=== What you will do ===
What is needed is a word-for-word copy of the lines below from the one with "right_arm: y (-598" through the one with "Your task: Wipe", both included, with every picture left out.

Items from a dataset
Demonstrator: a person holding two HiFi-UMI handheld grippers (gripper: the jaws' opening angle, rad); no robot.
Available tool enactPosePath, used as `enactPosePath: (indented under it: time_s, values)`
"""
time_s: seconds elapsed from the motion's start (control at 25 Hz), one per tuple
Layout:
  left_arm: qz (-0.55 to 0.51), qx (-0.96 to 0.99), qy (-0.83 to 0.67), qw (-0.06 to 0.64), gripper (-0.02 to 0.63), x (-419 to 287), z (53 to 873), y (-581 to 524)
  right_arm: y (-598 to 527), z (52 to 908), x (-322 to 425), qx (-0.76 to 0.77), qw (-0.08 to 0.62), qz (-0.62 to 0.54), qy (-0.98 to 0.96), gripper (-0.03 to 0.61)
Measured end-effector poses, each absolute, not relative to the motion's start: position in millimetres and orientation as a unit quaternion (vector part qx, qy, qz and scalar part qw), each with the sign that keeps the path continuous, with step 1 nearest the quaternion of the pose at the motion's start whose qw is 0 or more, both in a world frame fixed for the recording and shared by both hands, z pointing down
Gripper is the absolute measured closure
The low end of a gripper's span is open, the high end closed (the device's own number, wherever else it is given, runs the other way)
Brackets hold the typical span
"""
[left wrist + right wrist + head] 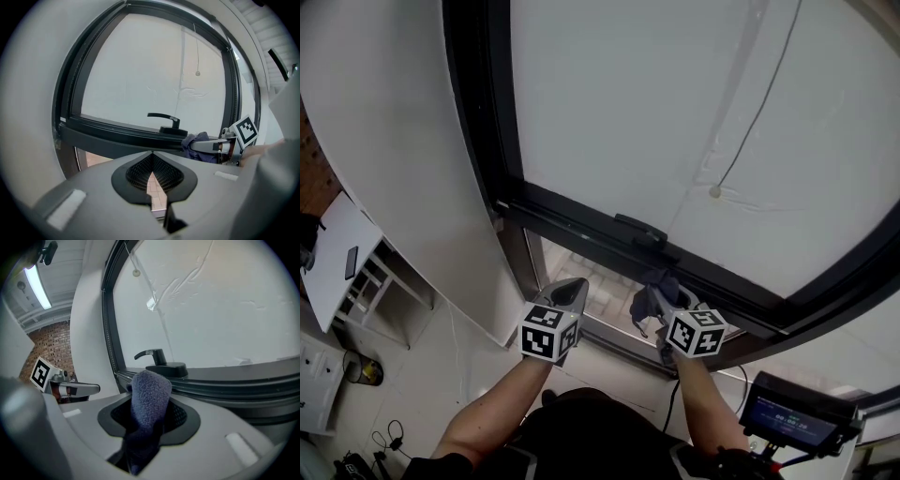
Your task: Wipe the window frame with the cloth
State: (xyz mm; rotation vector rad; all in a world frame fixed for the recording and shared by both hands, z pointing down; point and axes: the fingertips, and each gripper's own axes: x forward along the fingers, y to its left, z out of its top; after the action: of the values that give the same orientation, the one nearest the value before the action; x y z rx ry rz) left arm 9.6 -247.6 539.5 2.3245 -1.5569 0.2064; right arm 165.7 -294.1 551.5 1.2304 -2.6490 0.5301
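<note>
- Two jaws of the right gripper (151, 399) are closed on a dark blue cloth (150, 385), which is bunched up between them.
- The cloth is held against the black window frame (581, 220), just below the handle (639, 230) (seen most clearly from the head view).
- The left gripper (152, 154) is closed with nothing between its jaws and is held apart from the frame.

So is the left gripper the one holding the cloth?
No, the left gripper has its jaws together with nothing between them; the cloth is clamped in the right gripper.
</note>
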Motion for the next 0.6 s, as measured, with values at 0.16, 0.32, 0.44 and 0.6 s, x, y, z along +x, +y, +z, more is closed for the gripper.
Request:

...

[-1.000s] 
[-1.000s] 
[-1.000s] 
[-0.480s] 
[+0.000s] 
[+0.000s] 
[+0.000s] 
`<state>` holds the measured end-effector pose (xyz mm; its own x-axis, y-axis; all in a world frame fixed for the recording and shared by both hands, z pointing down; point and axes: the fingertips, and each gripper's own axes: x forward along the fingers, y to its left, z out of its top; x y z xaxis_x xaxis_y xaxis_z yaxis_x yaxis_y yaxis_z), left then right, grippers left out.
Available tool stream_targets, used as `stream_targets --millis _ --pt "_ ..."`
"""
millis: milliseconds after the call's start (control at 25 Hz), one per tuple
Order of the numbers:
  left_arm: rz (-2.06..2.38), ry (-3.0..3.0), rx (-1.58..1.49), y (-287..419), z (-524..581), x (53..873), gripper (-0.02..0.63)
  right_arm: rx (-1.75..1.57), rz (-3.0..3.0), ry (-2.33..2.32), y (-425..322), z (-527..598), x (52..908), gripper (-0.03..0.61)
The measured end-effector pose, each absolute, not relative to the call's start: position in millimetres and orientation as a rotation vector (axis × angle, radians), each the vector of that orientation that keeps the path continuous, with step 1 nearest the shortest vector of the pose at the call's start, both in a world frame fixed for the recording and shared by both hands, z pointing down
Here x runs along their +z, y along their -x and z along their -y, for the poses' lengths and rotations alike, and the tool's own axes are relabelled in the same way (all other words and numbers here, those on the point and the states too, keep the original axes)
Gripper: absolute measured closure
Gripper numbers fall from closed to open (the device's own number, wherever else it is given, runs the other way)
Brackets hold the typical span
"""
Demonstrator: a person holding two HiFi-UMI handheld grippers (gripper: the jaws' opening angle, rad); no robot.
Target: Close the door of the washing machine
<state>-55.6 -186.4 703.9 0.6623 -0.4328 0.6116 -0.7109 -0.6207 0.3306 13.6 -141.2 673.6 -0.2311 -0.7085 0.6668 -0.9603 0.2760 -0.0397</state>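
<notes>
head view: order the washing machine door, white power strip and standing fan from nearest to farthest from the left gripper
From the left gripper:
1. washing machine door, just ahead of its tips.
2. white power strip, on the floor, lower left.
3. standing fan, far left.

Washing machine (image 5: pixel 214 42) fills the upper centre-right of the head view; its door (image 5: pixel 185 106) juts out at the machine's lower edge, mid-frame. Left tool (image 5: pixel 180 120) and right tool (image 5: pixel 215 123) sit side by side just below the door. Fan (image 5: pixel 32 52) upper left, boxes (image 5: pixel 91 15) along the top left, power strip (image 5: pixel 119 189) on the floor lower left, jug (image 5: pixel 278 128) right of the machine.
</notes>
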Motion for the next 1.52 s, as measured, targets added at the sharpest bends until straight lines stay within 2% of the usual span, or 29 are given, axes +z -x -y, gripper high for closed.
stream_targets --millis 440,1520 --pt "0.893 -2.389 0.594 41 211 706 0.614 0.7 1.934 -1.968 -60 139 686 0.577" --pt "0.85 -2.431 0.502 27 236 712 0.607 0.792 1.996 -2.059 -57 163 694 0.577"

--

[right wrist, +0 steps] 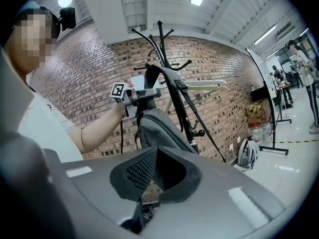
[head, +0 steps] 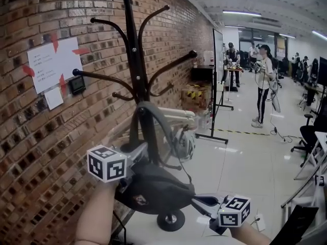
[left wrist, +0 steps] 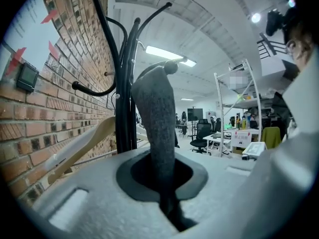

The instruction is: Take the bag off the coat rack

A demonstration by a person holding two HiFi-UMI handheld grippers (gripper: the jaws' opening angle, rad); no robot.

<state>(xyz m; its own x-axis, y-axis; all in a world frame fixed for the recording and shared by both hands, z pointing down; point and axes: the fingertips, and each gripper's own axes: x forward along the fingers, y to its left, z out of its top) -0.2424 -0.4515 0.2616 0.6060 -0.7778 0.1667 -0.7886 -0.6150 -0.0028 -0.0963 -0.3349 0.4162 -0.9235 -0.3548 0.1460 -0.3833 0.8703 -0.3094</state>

=== Finished task ===
  right_arm: y (-598 to 527), z (52 to 908), x (-322 to 425), qx (-0.76 to 0.77), qw (-0.08 to 0.62), qz (-0.62 to 0.54), qy (-0.98 to 0.96), gripper (-0.03 to 0.61)
Measured end-effector poses, each absolute, not relative to the motion's start: position in millimetres and orientation as a unit quaternion (vector part qx, qy, qz and scalar part qw), each with the sign that keeps the path continuous, with step 1 nearest the quaternion of the pose at the motion's start whose qw is 0 or more, both in a world frame fixed for the recording and shared by both hands, z pointing down
Gripper is the absolute measured closure
The low end of a gripper's span is open, the high end closed (the device's own number, wherever else it is given, runs the other way)
Brackets hold the typical span
"""
[left wrist + right wrist + head] 
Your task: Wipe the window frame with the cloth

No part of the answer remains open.